Pippa.—C'est vrai.
Nanna.—Et puis, qui doute que beaucoup ne fassent beaucoup, tandis que peu ne font que peu, est un cheval. Il est clair que j'entends que tu sois comme une louve qui entre dans une bergerie pleine de moutons, et non dans celle où il n'y en a qu'un. Je veux te le dire maintenant, ma chérie. Bien que l'Envie ait été une putain et qu'elle soit pour cela le péché mignon des putains, enferme-la en toi-même, et si tu entends dire ou si tu vois que la signora Tullia et la signora Béatrice reçoivent à foison des tapisseries, des tentures, des joyaux, des robes, montres-en de l'allégresse et dis:—«Vraiment, leur vertu et leur gentillesse méritaient encore davantage. Dieu récompense la générosité de qui leur en a fait présent!» Rien que pour cela, eux et elles te porteront une vive amitié, et c'est une aussi vive haine qu'ils te porteraient si tu te tordais le museau, en disant:—«Nous voilà jolies; dirait-on pas que c'est la reine Iseult? Je les verrai un jour l'une et l'autre aller chier sans chandelles!» Et cependant, sur ma foi, le martyre que subit une putain à voir d'autres putains bien nippées est plus insupportable que ne l'est un vieux reliquat de mal français niché dans la cheville d'un pied, dans la jointure du genou, dans le pli du coude, ou, pour dire pis encore, qu'une de ces atroces douleurs de tête que ne guériraient pas saints Côme et Damien.

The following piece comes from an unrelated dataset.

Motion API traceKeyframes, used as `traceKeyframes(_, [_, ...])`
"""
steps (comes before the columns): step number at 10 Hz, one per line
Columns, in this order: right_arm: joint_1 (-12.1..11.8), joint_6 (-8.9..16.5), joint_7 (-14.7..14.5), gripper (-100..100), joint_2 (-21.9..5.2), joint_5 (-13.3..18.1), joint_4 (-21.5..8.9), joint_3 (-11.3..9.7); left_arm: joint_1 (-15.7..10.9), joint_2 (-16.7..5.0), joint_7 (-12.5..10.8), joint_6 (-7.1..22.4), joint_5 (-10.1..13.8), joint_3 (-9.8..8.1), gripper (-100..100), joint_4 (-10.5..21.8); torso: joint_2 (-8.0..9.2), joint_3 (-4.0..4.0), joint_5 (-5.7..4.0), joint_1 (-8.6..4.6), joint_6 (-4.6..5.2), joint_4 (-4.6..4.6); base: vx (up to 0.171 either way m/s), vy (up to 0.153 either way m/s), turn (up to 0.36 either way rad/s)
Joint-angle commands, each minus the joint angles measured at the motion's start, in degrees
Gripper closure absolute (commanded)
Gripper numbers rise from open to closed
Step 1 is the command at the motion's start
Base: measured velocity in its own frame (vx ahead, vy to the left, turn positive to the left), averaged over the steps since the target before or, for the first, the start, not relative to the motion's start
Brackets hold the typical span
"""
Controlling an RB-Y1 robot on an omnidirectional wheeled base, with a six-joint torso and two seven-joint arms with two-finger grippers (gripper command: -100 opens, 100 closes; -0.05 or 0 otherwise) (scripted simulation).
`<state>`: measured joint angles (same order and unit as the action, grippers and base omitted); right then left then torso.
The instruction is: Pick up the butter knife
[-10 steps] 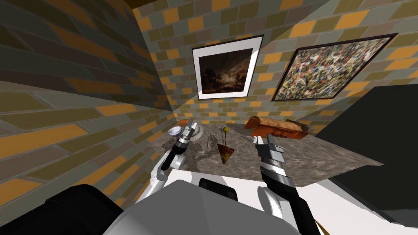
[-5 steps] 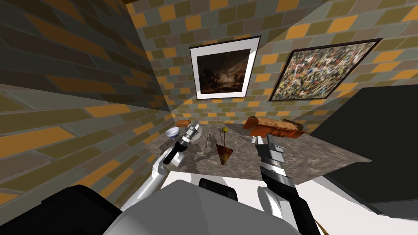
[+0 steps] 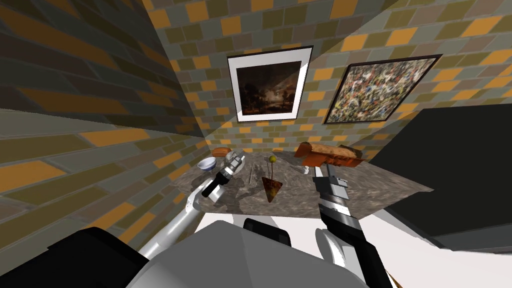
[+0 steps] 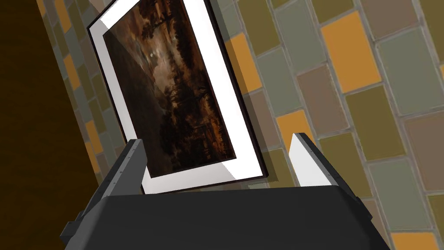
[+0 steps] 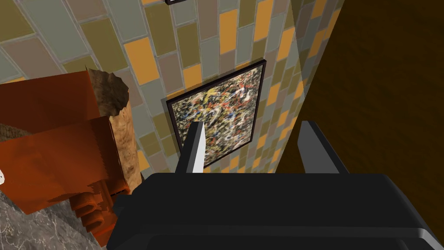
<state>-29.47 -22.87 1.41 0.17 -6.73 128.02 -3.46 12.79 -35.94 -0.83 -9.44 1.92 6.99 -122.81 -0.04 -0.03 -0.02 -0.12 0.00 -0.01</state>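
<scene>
My left gripper (image 3: 235, 158) hovered with its blade fingers spread above the mottled grey stone tabletop (image 3: 380, 187). Just beside it lay the butter knife (image 3: 250, 174), a thin pale sliver, flat between the gripper and a triangular brown wedge (image 3: 271, 188). My right gripper (image 3: 323, 170), likewise spread, hung near a boxy rust-orange object (image 3: 325, 155).

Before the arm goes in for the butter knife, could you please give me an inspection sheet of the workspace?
Surface: grey-brown marbled table, set in a corner.
Job's things: butter knife, a thin pale sliver lying flat, ungrasped.
Clutter: white bowl; brown wedge with a yellow-headed stem; orange-brown block.
Grippers: left gripper fingers open, empty; right gripper fingers open, empty, near the block.
Cables: nothing seen.
Surroundings: tiled walls; dark framed picture; speckled painting.
</scene>
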Motion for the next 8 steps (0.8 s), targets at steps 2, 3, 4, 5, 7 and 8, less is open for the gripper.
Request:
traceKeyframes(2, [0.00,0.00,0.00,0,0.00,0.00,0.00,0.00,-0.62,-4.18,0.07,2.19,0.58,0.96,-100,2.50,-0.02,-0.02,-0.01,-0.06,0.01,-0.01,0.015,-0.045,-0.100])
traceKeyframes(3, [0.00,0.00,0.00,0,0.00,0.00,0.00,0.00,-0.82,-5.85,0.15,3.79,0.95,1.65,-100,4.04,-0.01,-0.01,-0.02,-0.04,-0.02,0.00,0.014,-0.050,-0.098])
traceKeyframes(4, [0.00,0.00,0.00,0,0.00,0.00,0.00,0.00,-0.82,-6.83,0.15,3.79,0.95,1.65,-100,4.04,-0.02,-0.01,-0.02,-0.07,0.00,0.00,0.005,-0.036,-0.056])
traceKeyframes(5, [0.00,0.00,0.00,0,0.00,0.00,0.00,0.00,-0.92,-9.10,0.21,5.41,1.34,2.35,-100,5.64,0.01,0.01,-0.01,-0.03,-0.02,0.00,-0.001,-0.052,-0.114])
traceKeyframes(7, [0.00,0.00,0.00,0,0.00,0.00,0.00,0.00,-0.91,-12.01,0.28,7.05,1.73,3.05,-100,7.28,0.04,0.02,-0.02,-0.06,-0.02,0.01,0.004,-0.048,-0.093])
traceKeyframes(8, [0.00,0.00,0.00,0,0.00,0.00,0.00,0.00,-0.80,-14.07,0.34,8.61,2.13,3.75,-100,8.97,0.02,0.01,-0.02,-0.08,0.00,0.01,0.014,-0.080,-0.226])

Pippa.—Aux prêtres, tous ces maux-là!
Nanna.—Parlons un peu des dévotions, qui sont utiles au corps et à l'âme. J'entends que tu jeûnes non pas le samedi, comme les autres putains, qui veulent être plus rigides que le Vieux Testament, mais toutes les Vigiles, tous les Quatre-Temps, tous les vendredis de mars; fais savoir partout que ces saintes nuits-là tu ne couches avec personne: ce qui ne t'empêchera pas de les vendre à qui voudra les payer plus cher, en te gardant bien de te laisser prendre en fraude par tes amoureux.

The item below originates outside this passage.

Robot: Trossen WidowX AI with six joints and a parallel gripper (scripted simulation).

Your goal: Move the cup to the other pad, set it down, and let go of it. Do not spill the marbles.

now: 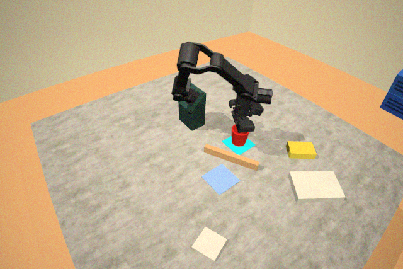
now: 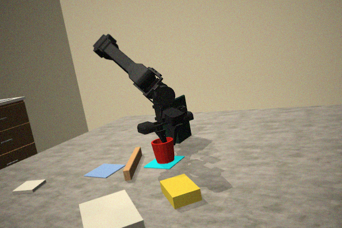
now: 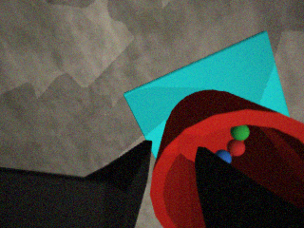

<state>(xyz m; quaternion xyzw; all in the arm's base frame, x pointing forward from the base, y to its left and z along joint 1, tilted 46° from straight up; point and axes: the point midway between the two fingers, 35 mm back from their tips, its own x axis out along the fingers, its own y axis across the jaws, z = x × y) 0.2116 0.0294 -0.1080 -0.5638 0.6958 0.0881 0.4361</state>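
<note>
The red cup (image 1: 240, 138) (image 2: 163, 152) (image 3: 190, 109) stands upright on the cyan pad (image 1: 249, 145) (image 2: 176, 160) (image 3: 214, 71). A green marble (image 3: 239, 132), a red marble (image 3: 236, 147) and a blue marble (image 3: 223, 157) show inside it in the wrist view. My gripper (image 1: 243, 128) (image 2: 163, 140) (image 3: 173, 151) is open at the cup's rim, one finger inside the cup and the other outside, with a gap on the outer side of the wall. The light blue pad (image 1: 220, 179) (image 2: 105, 170) is bare.
A wooden bar (image 1: 231, 157) (image 2: 132, 164) lies between the pads. A yellow block (image 1: 301, 150) (image 2: 180, 189), a large cream slab (image 1: 317, 185) (image 2: 110, 210) and a small cream tile (image 1: 210, 243) (image 2: 29, 186) lie around. A dark green box (image 1: 192, 116) stands by the arm's base.
</note>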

Pippa.—Si j'en paye la gabelle, tant pis pour ma bourse.
Nanna.—Note cette galanterie: de temps en temps, fais semblant d'être malade et reste au lit une couple de jours sans être habillée ni déshabillée. Outre que tu seras courtisée comme une signora, les vins de choix, les gros chapons, toutes sortes de bonnes choses te viendront à la douce, à la douce; les piperies de ce genre s'opèrent par signes, sans que la langue s'en mêle.

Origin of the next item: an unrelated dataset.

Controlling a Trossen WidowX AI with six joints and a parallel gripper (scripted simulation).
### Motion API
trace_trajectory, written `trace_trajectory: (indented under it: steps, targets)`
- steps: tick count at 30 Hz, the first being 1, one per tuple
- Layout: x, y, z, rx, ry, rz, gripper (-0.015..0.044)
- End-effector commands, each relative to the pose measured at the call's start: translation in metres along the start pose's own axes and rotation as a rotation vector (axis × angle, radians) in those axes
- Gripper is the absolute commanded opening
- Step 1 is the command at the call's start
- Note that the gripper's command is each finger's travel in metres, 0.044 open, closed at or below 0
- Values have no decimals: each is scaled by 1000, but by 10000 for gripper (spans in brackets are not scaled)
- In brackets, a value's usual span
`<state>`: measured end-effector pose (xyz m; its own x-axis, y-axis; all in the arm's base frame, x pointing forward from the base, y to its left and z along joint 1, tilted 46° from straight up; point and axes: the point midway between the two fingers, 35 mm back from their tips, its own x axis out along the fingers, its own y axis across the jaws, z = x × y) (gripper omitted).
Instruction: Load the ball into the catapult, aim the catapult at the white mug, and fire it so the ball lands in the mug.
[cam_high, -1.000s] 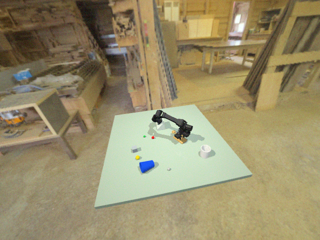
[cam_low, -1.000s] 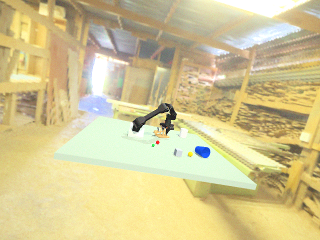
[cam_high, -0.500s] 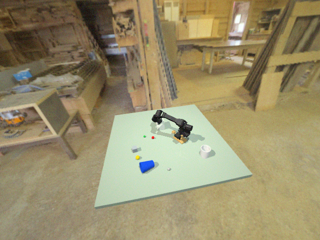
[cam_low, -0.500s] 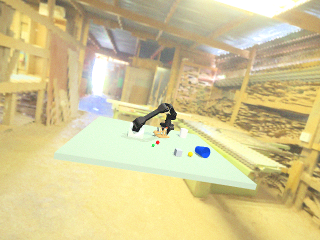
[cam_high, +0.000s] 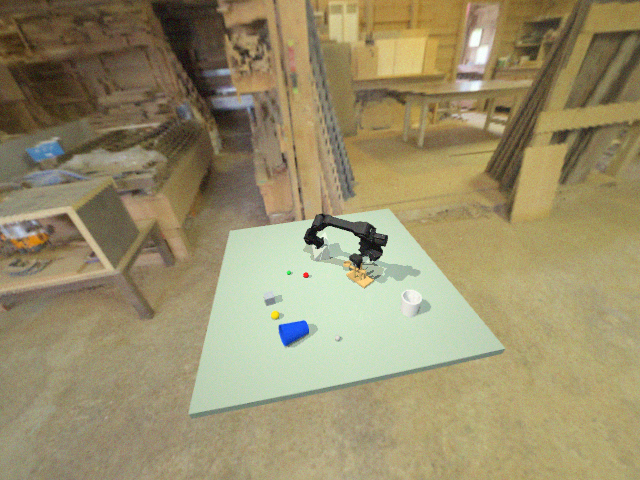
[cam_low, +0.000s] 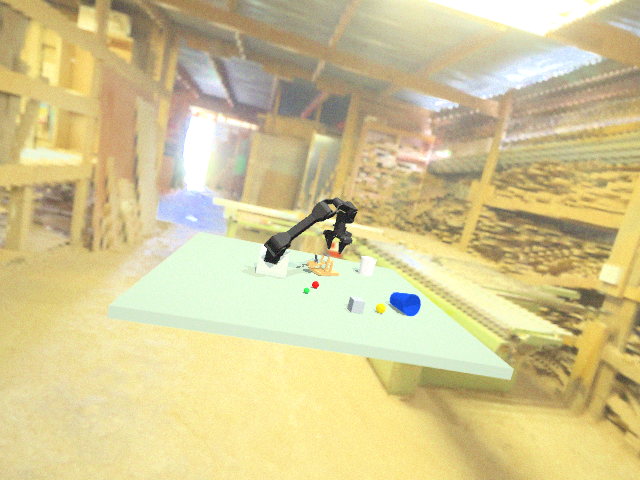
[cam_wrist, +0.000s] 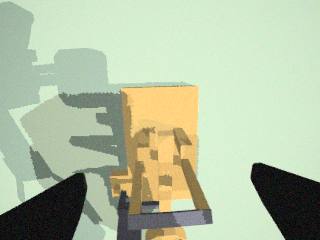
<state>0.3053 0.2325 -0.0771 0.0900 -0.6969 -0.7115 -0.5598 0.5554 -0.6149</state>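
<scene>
The wooden catapult (cam_high: 361, 280) (cam_low: 329, 273) (cam_wrist: 165, 107) stands on the table. In the wrist view its dark crossbar lies toward the bottom, and its cup end is cut off by the bottom edge, so whether a ball sits in it is hidden. My gripper (cam_low: 334, 250) (cam_wrist: 169, 172) is wide open and empty above the catapult, one finger to each side. The white mug (cam_high: 410, 305) (cam_low: 367, 266) stands upright, apart from the catapult. A red ball (cam_high: 306, 275) (cam_low: 315, 284), a green ball (cam_high: 288, 272) (cam_low: 306, 290), a yellow ball (cam_high: 275, 315) (cam_low: 381, 308) and a small whitish ball (cam_high: 338, 338) lie on the table.
A blue cup (cam_high: 293, 333) (cam_low: 404, 303) lies on its side near the yellow ball. A grey cube (cam_high: 269, 298) (cam_low: 356, 304) sits on the other side of that ball. The pale green table (cam_high: 248, 377) (cam_low: 217, 304) bears everything; its front edge is beyond the blue cup.
</scene>
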Motion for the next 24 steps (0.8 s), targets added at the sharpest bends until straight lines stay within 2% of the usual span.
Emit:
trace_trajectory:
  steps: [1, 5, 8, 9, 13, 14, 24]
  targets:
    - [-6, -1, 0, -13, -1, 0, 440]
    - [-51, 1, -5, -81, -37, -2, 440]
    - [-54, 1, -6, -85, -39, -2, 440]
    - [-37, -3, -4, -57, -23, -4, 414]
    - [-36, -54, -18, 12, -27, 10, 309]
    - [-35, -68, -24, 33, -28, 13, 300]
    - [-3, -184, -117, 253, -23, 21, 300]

Pippa.—Elle me plaît cette façon de paresser, à la fois utile et agréable.
Nanna.—Pour ce qui est du prix des plaisirs que tu vendras, il est nécessaire de t'informer, c'est d'une importance capitale. Tu devras t'y prendre avec adresse, considérer la condition de celui qui en veut et faire en sorte que pendant que tu cherches à attraper des douzaines de ducats, tu n'en laisses pas échapper de tes filets une simple couple, ou même la moitié d'une couple. Les hauts prix, tâche qu'on les crie à la ronde et que les bas prix on les taise; que celui qui te donne un ducat le fasse et ne dise rien; celui qui en donne dix, publie-le à son de trompe; à la fin du mois, autant de flibusté, autant d'épargné; celle qui ne se livre pas à moins de la vingtaine est comme une fenêtre qui n'a que des rideaux, le moindre vent la met en pièces. Mais il me vient à l'idée de t'enseigner un joli coup. Fille, quand tu chasses aux grives bien grasses, s'il t'en vient une près de tes filets, ne l'épouvante pas en faisant du bruit; retiens ton souffle, au contraire, jusqu'à ce qu'elle tombe dans les mailles; une fois prise, plume-lui le cul, morte, vivante ou étourdie.
Pippa.—Je ne comprends pas.
Nanna.—Je te dis que s'il te vient à travers les jambes un homme qui ait de quoi, ne va pas l'effrayer en lui demandant des sommes folles, prends ce qu'il donnera; une fois qu'il sera bien entortillé, plume-le jusqu'au vif. Un filou, pour donner confiance à sa dupe et montrer qu'il peut perdre, commence par se laisser gagner un coup ou deux, puis triche tant qu'il lui plaît.